== Assigned task ==
Within the data that follows, tally every line containing "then". Provide only the tally.

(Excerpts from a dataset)

◇ ◇ ◇ ◇

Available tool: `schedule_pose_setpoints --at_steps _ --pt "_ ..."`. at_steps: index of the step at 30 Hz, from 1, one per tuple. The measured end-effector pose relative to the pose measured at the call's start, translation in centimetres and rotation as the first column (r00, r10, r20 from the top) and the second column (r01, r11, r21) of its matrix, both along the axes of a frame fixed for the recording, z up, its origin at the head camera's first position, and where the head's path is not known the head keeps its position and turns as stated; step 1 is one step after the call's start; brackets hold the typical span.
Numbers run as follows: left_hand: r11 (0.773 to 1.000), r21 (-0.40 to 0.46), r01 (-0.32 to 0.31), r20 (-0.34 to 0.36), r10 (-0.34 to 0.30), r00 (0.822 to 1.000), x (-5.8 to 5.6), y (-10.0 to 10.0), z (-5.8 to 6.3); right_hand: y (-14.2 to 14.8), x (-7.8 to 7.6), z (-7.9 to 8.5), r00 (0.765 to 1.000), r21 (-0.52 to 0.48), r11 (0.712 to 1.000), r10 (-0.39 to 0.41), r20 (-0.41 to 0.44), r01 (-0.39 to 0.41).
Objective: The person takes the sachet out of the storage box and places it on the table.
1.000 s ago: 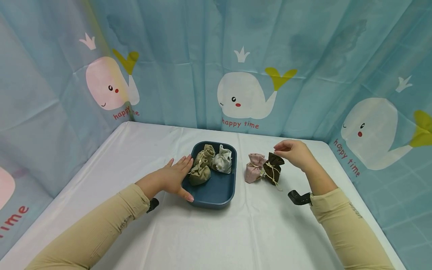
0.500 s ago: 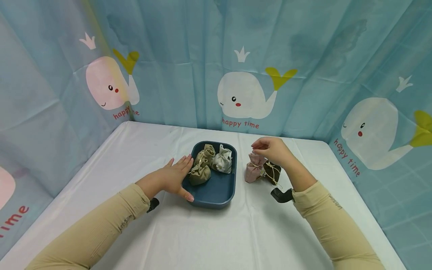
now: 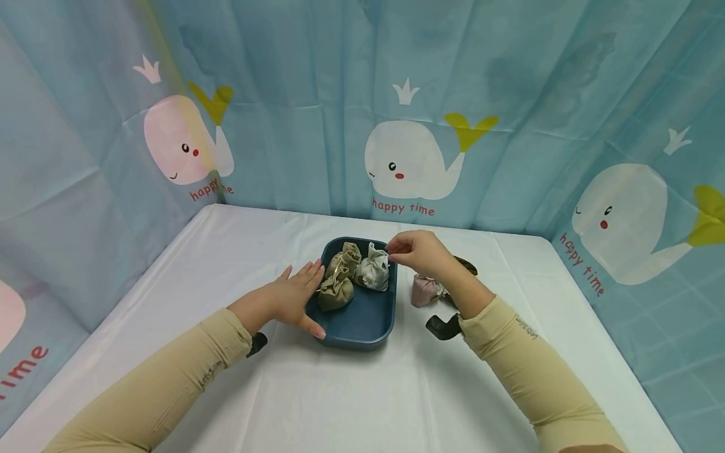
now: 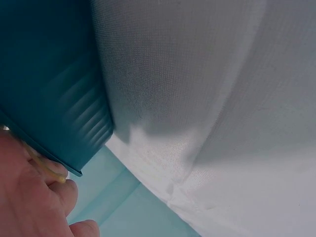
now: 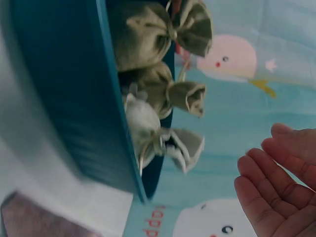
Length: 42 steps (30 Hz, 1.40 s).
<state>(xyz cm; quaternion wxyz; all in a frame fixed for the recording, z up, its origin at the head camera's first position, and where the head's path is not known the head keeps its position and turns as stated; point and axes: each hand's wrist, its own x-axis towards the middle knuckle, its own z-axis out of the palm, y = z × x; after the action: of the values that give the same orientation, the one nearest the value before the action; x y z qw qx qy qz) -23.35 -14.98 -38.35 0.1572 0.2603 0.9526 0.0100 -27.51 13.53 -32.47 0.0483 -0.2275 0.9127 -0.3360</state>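
Left hand (image 3: 291, 299) rests spread on the tub (image 3: 359, 324) — right hand (image 3: 421, 253) hovers, loose, by the white bag (image 3: 373, 270).

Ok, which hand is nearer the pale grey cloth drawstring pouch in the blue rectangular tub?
Right. The right hand is beside the pale grey pouch, not holding it. The left hand is at the left rim of the blue tub, beyond two olive cloth pouches.

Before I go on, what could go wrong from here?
The pale pouch pokes above the rim of the tray, so the nearby right hand might snag it. The right arm partly hides the pink pouch and brown pouch in the head view; lowered, it could knock them. The left hand, against the tray's side, could shift it by pushing.
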Motion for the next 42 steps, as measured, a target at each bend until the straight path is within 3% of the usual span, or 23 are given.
schedule_pose_setpoints --at_steps 16,32,42 --pt "1.000 0.006 0.008 -0.005 -0.008 1.000 0.3 0.1 0.3 -5.0 0.1 -1.8 0.996 0.014 0.996 0.084 0.009 -0.084" --pt "1.000 0.010 0.012 -0.004 -0.012 1.000 0.2 0.0 0.2 -8.3 -0.1 -2.6 0.975 0.195 0.961 0.212 -0.064 -0.197" --pt "1.000 0.005 0.014 -0.012 -0.014 1.000 0.2 -0.1 0.1 -9.1 0.1 -2.6 0.972 0.260 0.946 0.221 -0.082 -0.193"
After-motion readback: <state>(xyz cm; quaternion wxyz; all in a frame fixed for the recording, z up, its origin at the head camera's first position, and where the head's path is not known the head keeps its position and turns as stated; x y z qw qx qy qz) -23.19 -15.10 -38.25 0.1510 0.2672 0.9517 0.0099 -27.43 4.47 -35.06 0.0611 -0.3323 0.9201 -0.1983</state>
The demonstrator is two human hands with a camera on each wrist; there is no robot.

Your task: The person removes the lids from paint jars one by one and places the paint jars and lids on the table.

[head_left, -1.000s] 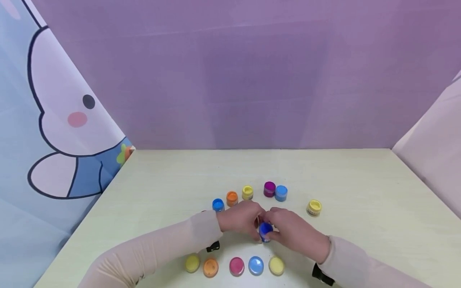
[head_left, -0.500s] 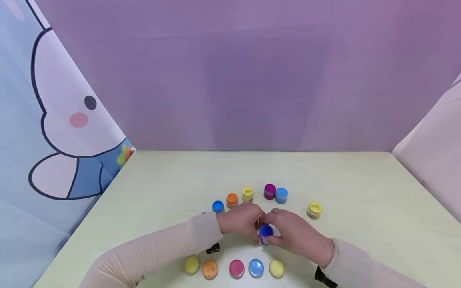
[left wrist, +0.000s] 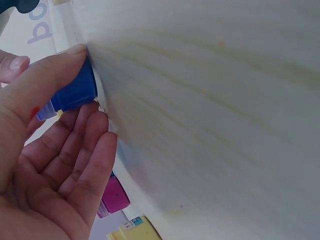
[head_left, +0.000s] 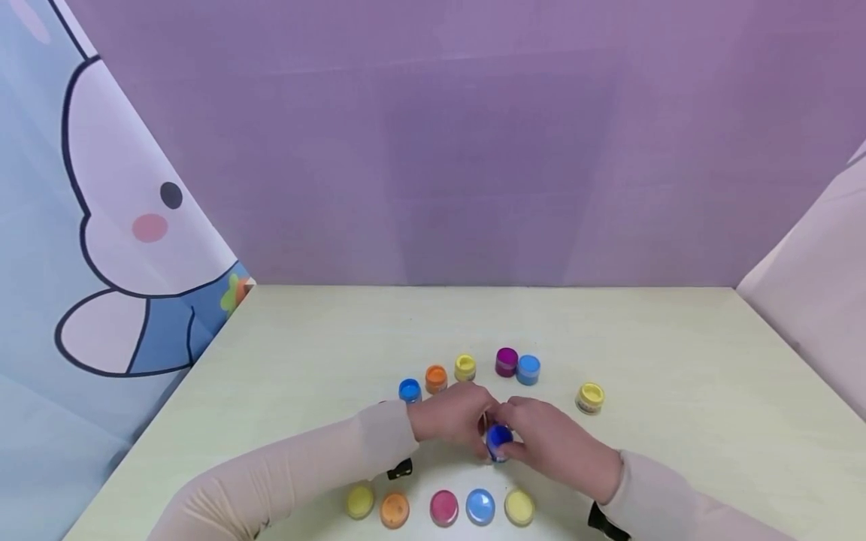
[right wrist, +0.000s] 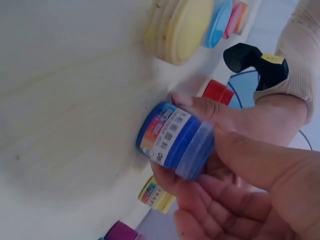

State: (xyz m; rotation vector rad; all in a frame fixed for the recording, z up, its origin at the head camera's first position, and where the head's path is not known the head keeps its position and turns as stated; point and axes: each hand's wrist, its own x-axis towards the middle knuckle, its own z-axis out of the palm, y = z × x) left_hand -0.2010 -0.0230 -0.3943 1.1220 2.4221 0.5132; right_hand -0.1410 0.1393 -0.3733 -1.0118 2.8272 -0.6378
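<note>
A small blue paint jar (head_left: 499,437) stands on the table between my two hands. My left hand (head_left: 455,413) holds its blue body, thumb on the near side and fingers on the far side, as the left wrist view shows. With thumb and fingers, my right hand (head_left: 555,439) grips the jar around its clear ribbed lid (right wrist: 196,150). A label on the jar's side (right wrist: 167,132) faces the right wrist camera. Part of a red jar (right wrist: 218,92) shows behind the left thumb in the right wrist view.
Beyond my hands stand paint jars: blue (head_left: 410,389), orange (head_left: 436,378), yellow (head_left: 464,367), purple (head_left: 507,361), light blue (head_left: 528,369) and another yellow (head_left: 591,397). Nearer me, a row holds yellow (head_left: 360,500), orange (head_left: 395,510), pink (head_left: 444,508), light blue (head_left: 480,506) and pale yellow (head_left: 519,506) jars.
Both hands keep their hold on the blue paint jar, with only slight shifts of the right hand and wrist. The whole head view has drifted slightly downward.
</note>
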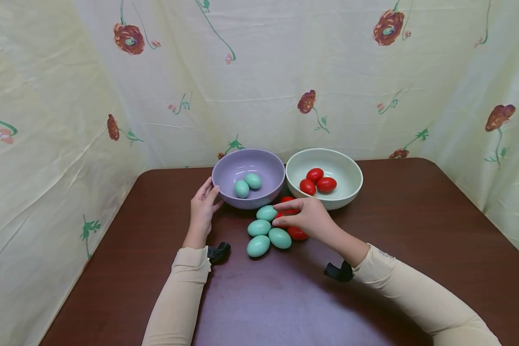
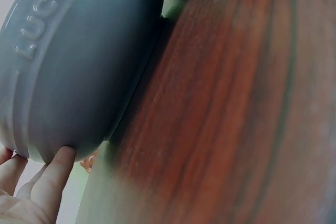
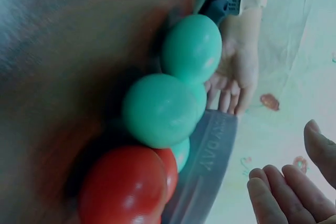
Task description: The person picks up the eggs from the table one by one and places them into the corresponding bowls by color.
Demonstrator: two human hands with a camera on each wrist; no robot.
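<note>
My left hand (image 1: 203,210) rests at the left side of a purple bowl (image 1: 224,193); in the left wrist view its fingertips touch the bowl's outer wall (image 2: 94,72). Two turquoise eggs (image 1: 242,189) lie in that bowl. Above a cluster of eggs my right hand (image 1: 309,217) hovers, thumb and fingers apart and nothing between them, as the right wrist view also shows. Several turquoise eggs (image 1: 259,228) lie on the table in front of the purple bowl. Next to them are red eggs (image 1: 297,233), partly hidden by the right hand.
A pale green-white bowl (image 1: 348,180) holding three red eggs (image 1: 326,184) stands just right of the purple one. Both bowls are near the back edge of the dark brown table (image 1: 406,216). A flowered cloth (image 1: 250,86) hangs behind and at the sides.
</note>
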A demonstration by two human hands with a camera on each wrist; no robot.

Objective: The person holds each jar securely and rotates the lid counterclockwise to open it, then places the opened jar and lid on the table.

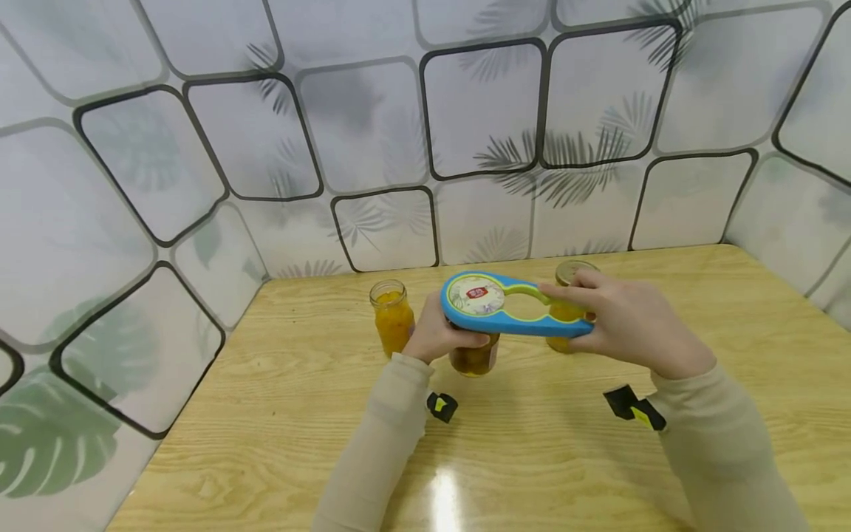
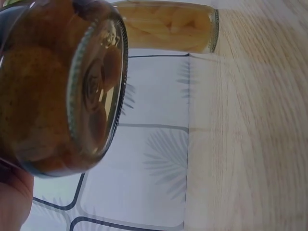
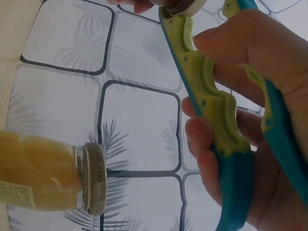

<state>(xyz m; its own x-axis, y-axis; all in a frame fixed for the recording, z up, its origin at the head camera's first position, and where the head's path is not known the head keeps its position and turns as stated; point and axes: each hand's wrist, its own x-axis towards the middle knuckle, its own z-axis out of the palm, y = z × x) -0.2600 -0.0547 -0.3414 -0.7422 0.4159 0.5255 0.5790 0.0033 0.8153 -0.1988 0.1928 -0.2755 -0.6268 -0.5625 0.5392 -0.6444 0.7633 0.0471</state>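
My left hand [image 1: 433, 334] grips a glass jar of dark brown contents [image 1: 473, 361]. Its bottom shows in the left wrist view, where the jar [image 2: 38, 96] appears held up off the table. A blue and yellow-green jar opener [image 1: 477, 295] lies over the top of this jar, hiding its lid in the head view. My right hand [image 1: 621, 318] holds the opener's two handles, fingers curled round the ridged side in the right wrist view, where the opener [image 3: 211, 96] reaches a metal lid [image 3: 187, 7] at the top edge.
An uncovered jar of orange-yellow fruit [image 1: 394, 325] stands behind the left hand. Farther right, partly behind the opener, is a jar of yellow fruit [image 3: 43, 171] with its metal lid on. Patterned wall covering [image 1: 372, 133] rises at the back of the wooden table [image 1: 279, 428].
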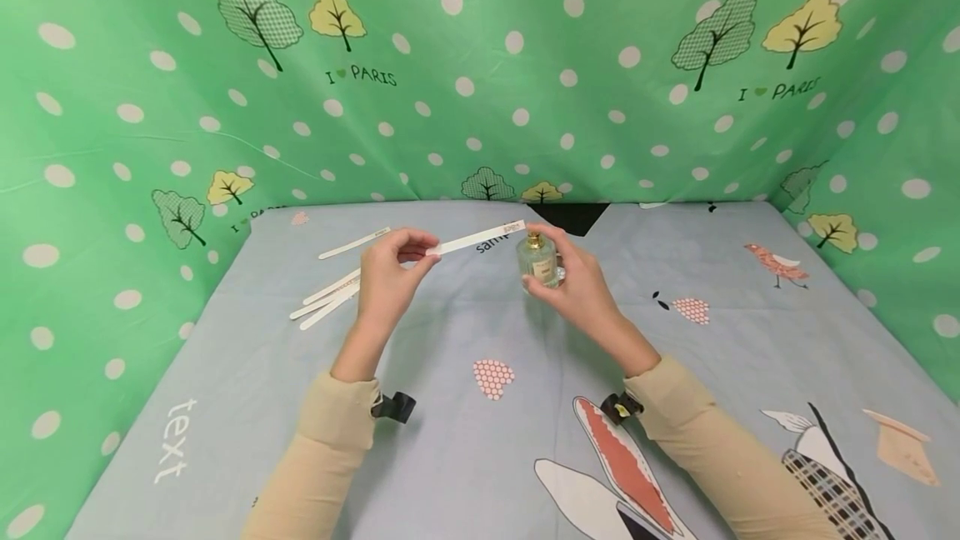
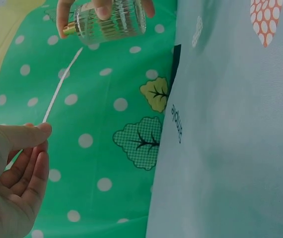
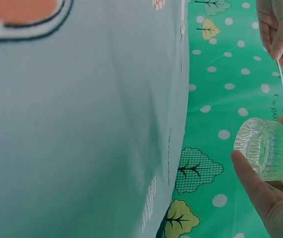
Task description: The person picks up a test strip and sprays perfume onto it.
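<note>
My left hand [image 1: 390,273] pinches one end of a white paper test strip [image 1: 476,238] between thumb and fingers. The strip's printed far end points right, close to the gold sprayer [image 1: 533,238] of a clear ribbed glass perfume bottle [image 1: 537,263]. Around that bottle curls my right hand [image 1: 588,286], its index finger at the sprayer top and its thumb low on the glass. In the left wrist view the strip [image 2: 61,87] ends just short of the bottle [image 2: 114,25]. The right wrist view shows the bottle's ribbed base [image 3: 255,146] above the cloth.
A single white strip [image 1: 348,245] lies at the back left of the grey-blue printed cloth [image 1: 442,440]. Several more strips [image 1: 322,304] overlap beside my left wrist. Green dotted curtains [image 1: 480,65] stand behind and at both sides.
</note>
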Available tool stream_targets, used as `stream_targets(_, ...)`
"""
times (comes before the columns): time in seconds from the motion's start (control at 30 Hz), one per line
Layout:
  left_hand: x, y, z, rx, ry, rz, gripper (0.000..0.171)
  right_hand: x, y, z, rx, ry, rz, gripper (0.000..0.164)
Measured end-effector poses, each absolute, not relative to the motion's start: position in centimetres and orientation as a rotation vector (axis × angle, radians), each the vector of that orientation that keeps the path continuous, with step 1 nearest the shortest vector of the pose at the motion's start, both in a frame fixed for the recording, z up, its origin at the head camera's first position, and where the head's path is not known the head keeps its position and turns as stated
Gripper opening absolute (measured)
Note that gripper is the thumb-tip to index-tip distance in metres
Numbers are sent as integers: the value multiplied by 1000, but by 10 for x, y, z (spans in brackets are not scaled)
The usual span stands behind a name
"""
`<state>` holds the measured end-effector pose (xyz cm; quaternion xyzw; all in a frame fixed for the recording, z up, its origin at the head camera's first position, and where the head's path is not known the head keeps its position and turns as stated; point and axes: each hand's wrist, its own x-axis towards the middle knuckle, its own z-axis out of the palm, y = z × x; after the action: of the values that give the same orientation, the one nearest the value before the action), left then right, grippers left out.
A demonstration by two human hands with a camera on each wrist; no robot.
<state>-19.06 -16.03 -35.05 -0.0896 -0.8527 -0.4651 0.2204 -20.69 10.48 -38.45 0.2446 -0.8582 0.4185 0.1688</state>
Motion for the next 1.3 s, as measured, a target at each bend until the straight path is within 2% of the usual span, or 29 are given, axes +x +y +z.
stream_targets(1.3, -195, -199, -337, -116, -2343, -1240, 19, -202, 106, -380, 670, -2415, 1285, 73)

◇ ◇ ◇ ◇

== Result of this task ==
2